**Prompt**. Where a line below includes the word "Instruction", copy that line.

Data records:
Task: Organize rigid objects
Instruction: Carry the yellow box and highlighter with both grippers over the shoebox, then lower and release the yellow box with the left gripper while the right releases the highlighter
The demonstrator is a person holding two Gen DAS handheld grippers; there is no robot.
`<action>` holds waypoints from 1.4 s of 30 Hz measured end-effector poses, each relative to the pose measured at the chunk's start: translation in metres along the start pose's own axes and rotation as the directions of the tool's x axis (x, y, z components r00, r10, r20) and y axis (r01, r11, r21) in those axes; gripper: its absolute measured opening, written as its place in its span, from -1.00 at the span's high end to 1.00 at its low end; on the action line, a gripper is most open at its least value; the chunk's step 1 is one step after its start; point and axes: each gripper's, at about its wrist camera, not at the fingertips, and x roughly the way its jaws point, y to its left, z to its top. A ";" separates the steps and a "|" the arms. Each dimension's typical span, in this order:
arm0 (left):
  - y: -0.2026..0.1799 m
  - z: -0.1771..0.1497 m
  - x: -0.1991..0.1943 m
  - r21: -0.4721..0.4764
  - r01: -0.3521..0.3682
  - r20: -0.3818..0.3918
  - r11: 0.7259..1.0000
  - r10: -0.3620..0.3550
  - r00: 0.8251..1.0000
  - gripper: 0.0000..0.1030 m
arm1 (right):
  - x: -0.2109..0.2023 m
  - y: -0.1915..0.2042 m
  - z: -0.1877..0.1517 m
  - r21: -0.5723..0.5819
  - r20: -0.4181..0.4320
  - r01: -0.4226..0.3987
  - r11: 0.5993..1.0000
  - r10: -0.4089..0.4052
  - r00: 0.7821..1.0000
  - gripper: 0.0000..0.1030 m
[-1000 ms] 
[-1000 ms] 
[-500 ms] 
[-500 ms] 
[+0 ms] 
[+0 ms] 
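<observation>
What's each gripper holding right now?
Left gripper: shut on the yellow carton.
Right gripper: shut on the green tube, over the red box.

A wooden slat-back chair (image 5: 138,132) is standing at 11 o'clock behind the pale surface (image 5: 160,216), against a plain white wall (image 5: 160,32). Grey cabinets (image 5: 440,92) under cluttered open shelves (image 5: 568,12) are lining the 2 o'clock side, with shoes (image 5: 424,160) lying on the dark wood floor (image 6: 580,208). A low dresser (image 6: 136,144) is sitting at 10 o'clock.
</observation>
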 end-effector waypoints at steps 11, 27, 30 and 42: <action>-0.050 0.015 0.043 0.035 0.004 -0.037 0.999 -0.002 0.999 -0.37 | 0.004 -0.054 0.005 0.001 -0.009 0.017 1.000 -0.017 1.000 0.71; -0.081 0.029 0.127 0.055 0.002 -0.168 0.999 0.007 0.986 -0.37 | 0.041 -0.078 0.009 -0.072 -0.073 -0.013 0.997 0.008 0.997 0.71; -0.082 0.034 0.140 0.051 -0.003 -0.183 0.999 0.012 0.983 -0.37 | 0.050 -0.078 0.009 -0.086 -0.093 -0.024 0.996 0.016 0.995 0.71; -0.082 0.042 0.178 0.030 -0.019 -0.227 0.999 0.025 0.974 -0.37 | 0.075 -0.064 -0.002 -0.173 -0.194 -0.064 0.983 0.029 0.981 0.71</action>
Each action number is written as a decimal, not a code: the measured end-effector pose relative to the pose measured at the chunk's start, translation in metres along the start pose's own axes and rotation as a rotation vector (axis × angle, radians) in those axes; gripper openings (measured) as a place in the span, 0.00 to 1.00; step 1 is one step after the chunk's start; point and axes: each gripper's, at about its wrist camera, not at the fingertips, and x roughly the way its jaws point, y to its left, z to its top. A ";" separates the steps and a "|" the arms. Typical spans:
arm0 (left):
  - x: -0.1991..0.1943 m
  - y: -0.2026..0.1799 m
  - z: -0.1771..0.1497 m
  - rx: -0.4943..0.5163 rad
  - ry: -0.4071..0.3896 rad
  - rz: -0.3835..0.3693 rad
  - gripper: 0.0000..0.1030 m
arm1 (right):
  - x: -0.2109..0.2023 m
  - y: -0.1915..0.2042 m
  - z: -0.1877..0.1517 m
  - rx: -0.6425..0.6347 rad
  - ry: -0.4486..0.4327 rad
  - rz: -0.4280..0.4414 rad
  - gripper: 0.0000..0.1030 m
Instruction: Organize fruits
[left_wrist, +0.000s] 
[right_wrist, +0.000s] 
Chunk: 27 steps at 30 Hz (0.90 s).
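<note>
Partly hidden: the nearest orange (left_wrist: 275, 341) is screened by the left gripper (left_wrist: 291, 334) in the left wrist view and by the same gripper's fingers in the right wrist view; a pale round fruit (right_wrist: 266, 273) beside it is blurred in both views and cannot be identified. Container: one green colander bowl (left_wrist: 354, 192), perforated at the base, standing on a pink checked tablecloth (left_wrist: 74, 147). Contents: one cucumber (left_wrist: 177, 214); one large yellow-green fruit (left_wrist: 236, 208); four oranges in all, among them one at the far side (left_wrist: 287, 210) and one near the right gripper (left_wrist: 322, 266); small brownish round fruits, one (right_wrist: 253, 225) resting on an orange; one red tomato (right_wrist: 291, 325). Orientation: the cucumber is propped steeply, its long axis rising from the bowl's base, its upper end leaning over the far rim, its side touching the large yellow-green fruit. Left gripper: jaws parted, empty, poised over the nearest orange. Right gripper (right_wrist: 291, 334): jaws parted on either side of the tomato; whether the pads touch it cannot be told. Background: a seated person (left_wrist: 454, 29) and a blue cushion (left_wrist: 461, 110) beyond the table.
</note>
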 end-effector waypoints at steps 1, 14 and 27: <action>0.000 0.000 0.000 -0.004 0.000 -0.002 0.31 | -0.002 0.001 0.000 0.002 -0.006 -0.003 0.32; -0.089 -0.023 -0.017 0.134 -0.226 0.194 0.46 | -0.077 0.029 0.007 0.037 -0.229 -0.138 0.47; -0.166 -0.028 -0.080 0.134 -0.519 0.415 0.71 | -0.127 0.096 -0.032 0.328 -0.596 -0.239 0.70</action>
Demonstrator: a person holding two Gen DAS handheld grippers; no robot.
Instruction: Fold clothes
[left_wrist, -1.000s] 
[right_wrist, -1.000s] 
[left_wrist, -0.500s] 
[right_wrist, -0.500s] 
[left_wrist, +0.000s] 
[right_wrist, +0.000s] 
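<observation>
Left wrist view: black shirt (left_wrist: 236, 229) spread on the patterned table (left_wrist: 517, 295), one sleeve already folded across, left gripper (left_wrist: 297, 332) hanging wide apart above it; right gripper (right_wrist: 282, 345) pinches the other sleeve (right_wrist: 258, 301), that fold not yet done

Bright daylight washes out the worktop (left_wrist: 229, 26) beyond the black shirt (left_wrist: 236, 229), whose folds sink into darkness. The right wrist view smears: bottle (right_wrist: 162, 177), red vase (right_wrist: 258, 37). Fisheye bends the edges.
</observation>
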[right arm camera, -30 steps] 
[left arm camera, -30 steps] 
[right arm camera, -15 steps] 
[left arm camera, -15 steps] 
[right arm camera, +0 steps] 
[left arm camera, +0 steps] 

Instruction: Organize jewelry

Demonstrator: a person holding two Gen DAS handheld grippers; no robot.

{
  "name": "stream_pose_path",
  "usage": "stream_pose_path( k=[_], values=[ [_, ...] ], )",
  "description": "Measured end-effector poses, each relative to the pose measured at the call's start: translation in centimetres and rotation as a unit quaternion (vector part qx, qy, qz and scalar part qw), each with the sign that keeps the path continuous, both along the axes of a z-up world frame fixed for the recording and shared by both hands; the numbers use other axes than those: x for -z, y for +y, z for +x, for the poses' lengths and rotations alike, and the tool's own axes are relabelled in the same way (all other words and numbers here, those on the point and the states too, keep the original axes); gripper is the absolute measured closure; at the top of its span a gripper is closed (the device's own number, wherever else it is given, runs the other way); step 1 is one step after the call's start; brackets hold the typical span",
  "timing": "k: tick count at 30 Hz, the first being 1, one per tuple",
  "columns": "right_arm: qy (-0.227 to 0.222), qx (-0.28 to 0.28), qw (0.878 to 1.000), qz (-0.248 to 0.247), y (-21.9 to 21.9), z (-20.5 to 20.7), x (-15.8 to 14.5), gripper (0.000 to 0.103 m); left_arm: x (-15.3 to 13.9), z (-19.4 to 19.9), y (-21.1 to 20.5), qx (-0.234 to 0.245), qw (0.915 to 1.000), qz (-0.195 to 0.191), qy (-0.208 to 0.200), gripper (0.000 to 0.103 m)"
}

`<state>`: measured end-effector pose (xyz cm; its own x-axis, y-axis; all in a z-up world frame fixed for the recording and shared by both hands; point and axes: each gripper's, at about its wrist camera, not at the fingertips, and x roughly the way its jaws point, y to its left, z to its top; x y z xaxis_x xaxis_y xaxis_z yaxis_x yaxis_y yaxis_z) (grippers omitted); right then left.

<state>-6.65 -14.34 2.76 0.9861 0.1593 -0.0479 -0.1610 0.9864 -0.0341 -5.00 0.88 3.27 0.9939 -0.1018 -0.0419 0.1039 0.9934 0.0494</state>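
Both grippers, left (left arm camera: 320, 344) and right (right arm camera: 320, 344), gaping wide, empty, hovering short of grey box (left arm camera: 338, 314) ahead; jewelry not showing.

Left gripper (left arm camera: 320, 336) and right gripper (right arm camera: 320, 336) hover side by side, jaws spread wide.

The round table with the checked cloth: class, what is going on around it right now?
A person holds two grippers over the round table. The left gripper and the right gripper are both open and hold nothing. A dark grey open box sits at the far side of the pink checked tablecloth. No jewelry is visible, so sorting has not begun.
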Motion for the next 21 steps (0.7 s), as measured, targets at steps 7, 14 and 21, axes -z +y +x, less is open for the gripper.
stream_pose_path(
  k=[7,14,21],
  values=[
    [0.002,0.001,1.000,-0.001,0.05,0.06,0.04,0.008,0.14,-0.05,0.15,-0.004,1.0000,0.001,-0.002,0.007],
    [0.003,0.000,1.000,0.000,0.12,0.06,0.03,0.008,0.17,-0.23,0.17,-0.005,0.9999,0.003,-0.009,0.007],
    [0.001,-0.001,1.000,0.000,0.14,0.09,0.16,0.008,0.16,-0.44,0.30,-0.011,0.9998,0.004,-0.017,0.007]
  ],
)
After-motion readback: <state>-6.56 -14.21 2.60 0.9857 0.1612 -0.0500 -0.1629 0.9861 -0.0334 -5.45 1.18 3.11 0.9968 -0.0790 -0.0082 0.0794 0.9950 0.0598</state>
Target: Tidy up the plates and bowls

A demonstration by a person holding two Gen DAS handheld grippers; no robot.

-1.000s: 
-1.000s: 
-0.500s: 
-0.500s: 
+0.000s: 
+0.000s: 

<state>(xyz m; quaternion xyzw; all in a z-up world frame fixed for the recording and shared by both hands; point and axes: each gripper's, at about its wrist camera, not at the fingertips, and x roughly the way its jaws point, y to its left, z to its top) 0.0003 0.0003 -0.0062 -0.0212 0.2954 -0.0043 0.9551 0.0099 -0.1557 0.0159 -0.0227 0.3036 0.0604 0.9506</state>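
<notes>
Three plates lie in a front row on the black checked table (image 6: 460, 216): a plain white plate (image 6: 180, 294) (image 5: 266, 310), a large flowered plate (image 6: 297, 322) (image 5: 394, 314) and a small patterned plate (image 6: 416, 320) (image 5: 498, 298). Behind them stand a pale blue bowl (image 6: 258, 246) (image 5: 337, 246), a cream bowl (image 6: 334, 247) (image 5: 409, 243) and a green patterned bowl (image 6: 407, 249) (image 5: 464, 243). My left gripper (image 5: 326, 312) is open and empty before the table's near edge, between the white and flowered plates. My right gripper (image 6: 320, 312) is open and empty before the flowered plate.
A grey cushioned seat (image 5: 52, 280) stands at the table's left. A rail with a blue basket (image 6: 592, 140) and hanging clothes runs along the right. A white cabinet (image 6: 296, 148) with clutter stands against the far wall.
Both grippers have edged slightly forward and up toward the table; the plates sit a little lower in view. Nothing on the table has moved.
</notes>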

**Written answer**.
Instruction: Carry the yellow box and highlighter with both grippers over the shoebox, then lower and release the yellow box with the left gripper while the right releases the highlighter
Instruction: Organize fruits
Instruction: Fold clothes
Instruction: Organize jewelry

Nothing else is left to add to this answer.